Problem details: Transcribe exactly the line containing "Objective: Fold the" and every line after it, through the end of the records below.

Records for the task:
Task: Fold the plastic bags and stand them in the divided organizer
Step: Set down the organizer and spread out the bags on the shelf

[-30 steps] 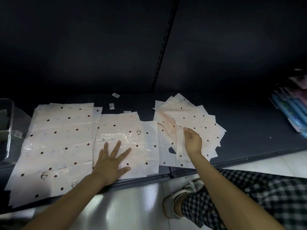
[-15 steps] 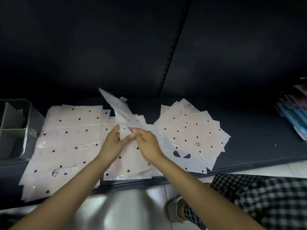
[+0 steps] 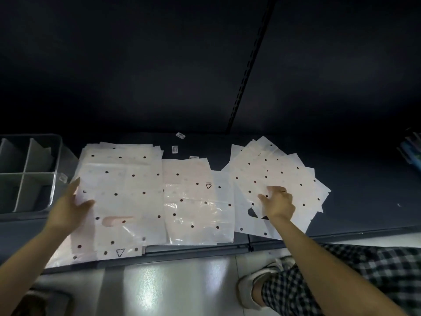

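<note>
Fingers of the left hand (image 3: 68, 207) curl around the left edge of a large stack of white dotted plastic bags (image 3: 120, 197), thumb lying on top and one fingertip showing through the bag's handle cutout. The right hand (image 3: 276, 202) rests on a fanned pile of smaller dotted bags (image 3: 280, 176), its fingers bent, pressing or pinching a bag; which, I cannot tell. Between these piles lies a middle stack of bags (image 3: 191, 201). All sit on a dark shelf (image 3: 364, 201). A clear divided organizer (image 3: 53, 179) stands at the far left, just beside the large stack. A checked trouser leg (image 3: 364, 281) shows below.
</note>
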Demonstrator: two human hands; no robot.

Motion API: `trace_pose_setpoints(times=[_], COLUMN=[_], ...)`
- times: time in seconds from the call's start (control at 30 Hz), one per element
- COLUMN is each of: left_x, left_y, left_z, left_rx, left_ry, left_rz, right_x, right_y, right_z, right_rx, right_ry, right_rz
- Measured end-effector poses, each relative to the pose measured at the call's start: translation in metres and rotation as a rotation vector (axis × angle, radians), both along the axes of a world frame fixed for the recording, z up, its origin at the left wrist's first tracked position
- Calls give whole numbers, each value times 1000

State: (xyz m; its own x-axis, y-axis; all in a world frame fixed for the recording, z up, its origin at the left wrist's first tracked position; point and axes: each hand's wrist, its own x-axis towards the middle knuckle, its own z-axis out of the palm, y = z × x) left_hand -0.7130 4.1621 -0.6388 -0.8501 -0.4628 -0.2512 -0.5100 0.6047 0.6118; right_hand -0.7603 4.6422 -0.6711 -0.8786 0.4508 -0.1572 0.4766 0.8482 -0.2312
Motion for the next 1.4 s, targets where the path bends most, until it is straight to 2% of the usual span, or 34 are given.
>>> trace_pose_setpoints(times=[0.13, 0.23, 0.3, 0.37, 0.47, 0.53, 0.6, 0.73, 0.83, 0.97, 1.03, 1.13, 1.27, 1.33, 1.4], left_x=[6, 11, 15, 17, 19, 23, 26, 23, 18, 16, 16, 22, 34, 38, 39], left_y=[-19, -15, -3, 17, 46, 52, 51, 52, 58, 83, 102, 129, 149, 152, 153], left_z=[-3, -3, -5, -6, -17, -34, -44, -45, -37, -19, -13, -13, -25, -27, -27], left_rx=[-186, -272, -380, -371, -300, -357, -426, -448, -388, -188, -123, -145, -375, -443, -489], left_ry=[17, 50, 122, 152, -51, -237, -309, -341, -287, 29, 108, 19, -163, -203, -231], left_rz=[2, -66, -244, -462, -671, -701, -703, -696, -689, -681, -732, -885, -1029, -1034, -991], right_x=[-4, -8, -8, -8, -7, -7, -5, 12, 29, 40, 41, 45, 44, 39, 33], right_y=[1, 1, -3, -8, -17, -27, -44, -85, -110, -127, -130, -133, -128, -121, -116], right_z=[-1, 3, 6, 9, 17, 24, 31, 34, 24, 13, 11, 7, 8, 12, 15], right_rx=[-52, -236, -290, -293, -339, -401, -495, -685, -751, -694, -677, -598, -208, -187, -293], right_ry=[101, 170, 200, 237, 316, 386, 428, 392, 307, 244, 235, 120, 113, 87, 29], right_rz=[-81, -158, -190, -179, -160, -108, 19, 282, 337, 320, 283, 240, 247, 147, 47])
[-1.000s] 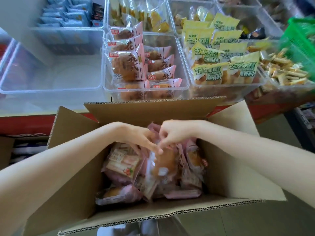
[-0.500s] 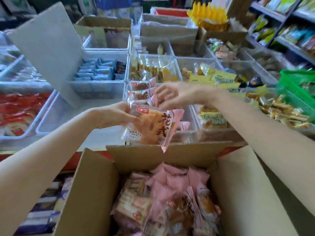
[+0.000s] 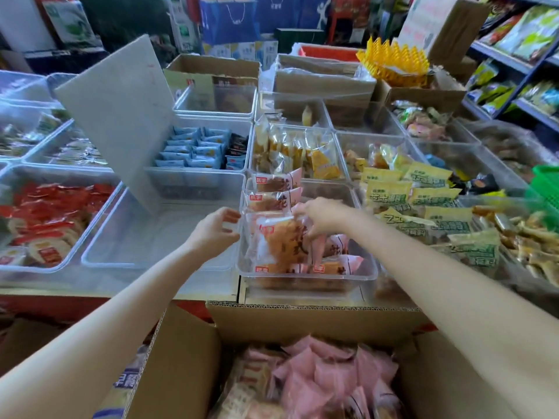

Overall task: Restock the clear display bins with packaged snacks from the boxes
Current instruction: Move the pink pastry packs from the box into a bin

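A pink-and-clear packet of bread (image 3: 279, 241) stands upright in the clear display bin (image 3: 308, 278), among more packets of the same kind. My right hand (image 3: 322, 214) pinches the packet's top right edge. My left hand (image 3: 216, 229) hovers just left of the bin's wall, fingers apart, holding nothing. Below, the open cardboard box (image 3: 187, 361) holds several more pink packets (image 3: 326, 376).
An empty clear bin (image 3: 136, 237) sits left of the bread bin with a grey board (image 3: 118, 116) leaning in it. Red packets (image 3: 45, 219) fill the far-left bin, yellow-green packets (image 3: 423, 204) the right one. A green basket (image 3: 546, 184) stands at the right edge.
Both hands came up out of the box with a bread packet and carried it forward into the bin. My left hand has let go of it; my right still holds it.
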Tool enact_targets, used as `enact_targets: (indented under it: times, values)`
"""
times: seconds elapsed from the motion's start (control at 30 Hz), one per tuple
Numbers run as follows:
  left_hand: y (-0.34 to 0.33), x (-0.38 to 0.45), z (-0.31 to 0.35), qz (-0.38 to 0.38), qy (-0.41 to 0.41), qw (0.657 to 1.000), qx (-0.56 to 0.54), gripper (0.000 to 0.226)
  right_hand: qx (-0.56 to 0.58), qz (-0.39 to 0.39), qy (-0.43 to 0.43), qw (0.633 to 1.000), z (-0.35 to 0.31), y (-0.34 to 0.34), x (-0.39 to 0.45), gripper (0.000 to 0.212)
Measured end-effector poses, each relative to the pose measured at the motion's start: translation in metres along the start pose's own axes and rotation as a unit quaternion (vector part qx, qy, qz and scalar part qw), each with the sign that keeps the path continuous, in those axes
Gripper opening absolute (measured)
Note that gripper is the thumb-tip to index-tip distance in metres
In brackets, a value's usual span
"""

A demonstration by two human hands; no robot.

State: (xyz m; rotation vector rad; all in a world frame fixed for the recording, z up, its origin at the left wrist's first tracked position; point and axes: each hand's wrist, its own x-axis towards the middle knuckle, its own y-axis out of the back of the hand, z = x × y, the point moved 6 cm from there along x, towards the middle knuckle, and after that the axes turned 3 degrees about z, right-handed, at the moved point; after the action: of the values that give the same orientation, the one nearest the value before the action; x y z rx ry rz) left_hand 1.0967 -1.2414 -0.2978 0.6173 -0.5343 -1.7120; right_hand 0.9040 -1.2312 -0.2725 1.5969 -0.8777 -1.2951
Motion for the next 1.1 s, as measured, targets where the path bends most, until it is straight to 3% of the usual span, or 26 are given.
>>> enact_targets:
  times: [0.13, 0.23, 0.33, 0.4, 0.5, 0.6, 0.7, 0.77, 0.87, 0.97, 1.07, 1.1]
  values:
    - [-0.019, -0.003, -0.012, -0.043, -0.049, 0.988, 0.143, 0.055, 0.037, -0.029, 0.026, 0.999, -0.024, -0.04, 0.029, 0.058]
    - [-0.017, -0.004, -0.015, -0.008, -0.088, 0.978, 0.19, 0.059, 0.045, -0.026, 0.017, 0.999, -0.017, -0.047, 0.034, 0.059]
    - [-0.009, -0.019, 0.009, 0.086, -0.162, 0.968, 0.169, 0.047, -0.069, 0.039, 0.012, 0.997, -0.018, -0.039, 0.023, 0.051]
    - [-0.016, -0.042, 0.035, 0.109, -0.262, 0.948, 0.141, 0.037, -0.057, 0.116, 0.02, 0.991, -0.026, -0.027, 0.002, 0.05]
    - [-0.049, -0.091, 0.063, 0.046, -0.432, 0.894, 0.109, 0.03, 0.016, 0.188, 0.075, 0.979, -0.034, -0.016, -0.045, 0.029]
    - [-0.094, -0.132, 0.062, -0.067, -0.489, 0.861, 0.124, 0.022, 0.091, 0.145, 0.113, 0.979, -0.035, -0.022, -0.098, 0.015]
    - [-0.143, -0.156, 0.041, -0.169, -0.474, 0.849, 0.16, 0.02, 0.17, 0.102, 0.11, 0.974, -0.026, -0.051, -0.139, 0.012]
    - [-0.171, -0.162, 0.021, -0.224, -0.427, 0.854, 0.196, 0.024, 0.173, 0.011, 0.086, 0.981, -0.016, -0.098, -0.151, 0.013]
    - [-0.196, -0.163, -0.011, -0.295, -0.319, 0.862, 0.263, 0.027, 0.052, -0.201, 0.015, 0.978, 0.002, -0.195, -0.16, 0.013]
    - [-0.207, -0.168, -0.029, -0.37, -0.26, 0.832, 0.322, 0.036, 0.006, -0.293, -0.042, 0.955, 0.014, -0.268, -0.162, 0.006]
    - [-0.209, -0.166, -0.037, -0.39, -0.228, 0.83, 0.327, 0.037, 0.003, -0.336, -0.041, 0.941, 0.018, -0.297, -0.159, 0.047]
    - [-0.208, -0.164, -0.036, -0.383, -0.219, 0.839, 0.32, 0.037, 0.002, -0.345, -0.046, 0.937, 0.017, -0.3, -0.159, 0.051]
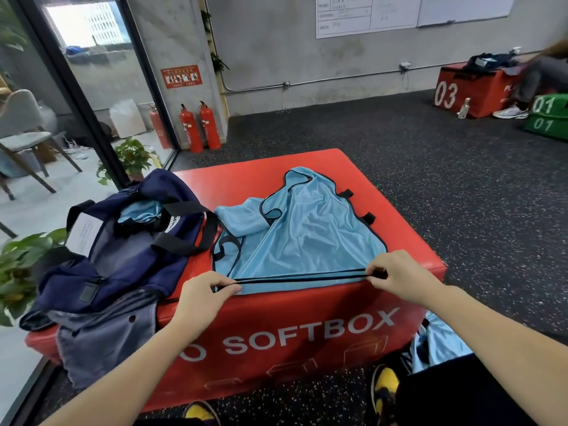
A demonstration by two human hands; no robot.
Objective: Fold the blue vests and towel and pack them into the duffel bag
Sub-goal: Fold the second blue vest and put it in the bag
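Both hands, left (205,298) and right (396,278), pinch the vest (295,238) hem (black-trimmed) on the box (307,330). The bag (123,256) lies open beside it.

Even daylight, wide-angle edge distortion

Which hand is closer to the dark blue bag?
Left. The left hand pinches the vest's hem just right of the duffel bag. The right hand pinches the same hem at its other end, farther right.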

Written response:
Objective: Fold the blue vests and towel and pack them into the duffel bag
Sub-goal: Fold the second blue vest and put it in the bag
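Both hands, left (205,298) and right (396,278), pinch the vest (295,238) hem (black-trimmed) on the box (307,330). The bag (123,256) lies open beside it.

Even daylight, wide-angle edge distortion

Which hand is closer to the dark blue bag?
Left. The left hand pinches the vest's hem just right of the duffel bag. The right hand pinches the same hem at its other end, farther right.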

No additional response is required.